Evaluation and Comparison of the Effect of MTA, MTA Plus, Chitosan, and Their Conjugates on Cell Viability of Human Periodontal Ligament Fibroblasts: An In Vitro Study
Madhu Singh, Geeta Hiremath, Kishore G Bhat, Balaram Naik
Cell viability, Chitosan, MTA, MTA plus, MTT assay, Neutral red assay
Citation Information :
Singh M, Hiremath G, Bhat KG, Naik B. Evaluation and Comparison of the Effect of MTA, MTA Plus, Chitosan, and Their Conjugates on Cell Viability of Human Periodontal Ligament Fibroblasts: An In Vitro Study. J Oper Dent Endod 2020; 5 (2):74-78.
Aim and objective: The aim and objective of this in vitro study was to gauze the effect of MTA, MTA Plus, chitosan, and their conjugates on the cell viability of human pdl fibroblasts.

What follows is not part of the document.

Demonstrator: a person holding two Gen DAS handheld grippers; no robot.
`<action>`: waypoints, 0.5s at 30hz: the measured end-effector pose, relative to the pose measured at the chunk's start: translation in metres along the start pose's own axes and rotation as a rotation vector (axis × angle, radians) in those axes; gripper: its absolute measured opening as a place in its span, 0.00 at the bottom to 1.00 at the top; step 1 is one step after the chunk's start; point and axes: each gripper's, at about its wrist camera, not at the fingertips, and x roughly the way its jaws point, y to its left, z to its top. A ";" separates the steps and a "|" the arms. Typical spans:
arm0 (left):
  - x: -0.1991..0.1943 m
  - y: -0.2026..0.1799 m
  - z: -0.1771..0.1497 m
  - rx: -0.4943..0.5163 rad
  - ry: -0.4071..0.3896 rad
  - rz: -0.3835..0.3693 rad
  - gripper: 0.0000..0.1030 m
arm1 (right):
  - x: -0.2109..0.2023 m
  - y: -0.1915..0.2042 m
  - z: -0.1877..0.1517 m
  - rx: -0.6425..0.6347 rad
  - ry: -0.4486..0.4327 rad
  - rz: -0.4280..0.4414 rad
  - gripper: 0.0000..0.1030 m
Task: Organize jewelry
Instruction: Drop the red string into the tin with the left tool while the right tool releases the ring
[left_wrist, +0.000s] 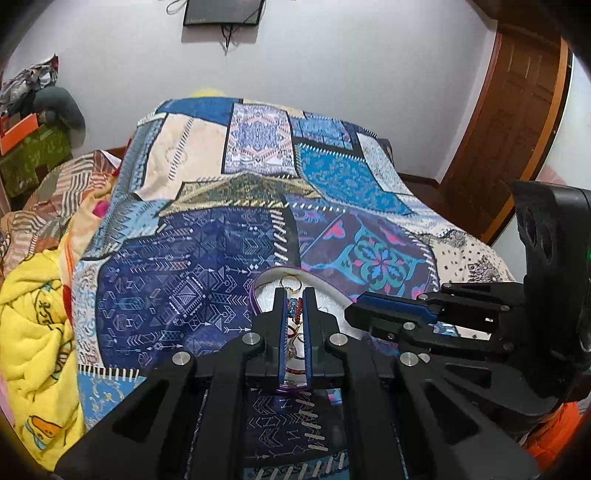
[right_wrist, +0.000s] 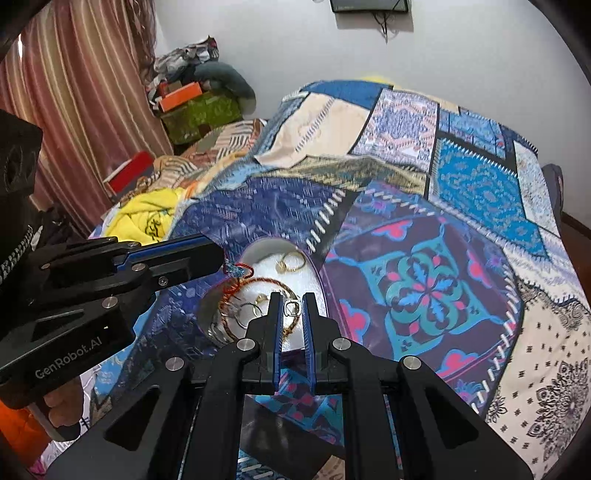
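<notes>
Nearest in the right wrist view, the right tongs (right_wrist: 293, 308) are closed with nothing between them, poised over the near part of a white tray (right_wrist: 317, 291) on the bed's patchwork quilt (right_wrist: 424, 284). In the tray lie a gold ring (right_wrist: 292, 307), a twisted orange cord (right_wrist: 258, 286), hoops (right_wrist: 245, 314) and farther gold rings (right_wrist: 291, 263). The left tongs (right_wrist: 221, 254), also closed, sit at the tray's left edge, tip against a red-blue braided piece (right_wrist: 238, 270); whether they pinch it is unclear. Beyond are a yellow blanket (right_wrist: 155, 214) and a curtain (right_wrist: 85, 92).
</notes>
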 end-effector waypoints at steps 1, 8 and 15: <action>0.003 0.000 -0.001 0.000 0.006 0.001 0.06 | 0.001 0.000 -0.001 0.001 0.004 0.001 0.09; 0.017 0.001 -0.002 0.006 0.031 0.002 0.06 | 0.009 -0.002 -0.004 -0.002 0.024 -0.002 0.09; 0.017 -0.003 -0.002 0.029 0.022 0.003 0.06 | 0.009 0.000 -0.004 -0.019 0.014 -0.013 0.09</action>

Materials and methods: A primary culture of human pdl fibroblasts was obtained. Materials used were MTA, MTA Plus, chitosan, and their conjugates. Methyl-thiazol-tetrazolium (MTT) colorimetric assay and Neutral Red assay were used to evaluate the cell viability of the root end filling materials after 24 hours of setting. Optical density of adherent stained biofilm was read at 570 nm using ELISA auto reader. Cell viability was evaluated as percentage of the negative control group, which represented 100% cell viability. Statistical analyses were done with one-way ANOVA and Tukey\'s post hoc test.
Results: Test indicates that there was no cell cytotoxicity seen in Group I (MTA) and Group II (MTA Plus), whereas mild cytotoxicity was seen in Group III (chitosan). However, in Group IV (MTA–chitosan conjugate) and Group V (MTA Plus–chitosan conjugate), proliferation of fibroblasts was seen.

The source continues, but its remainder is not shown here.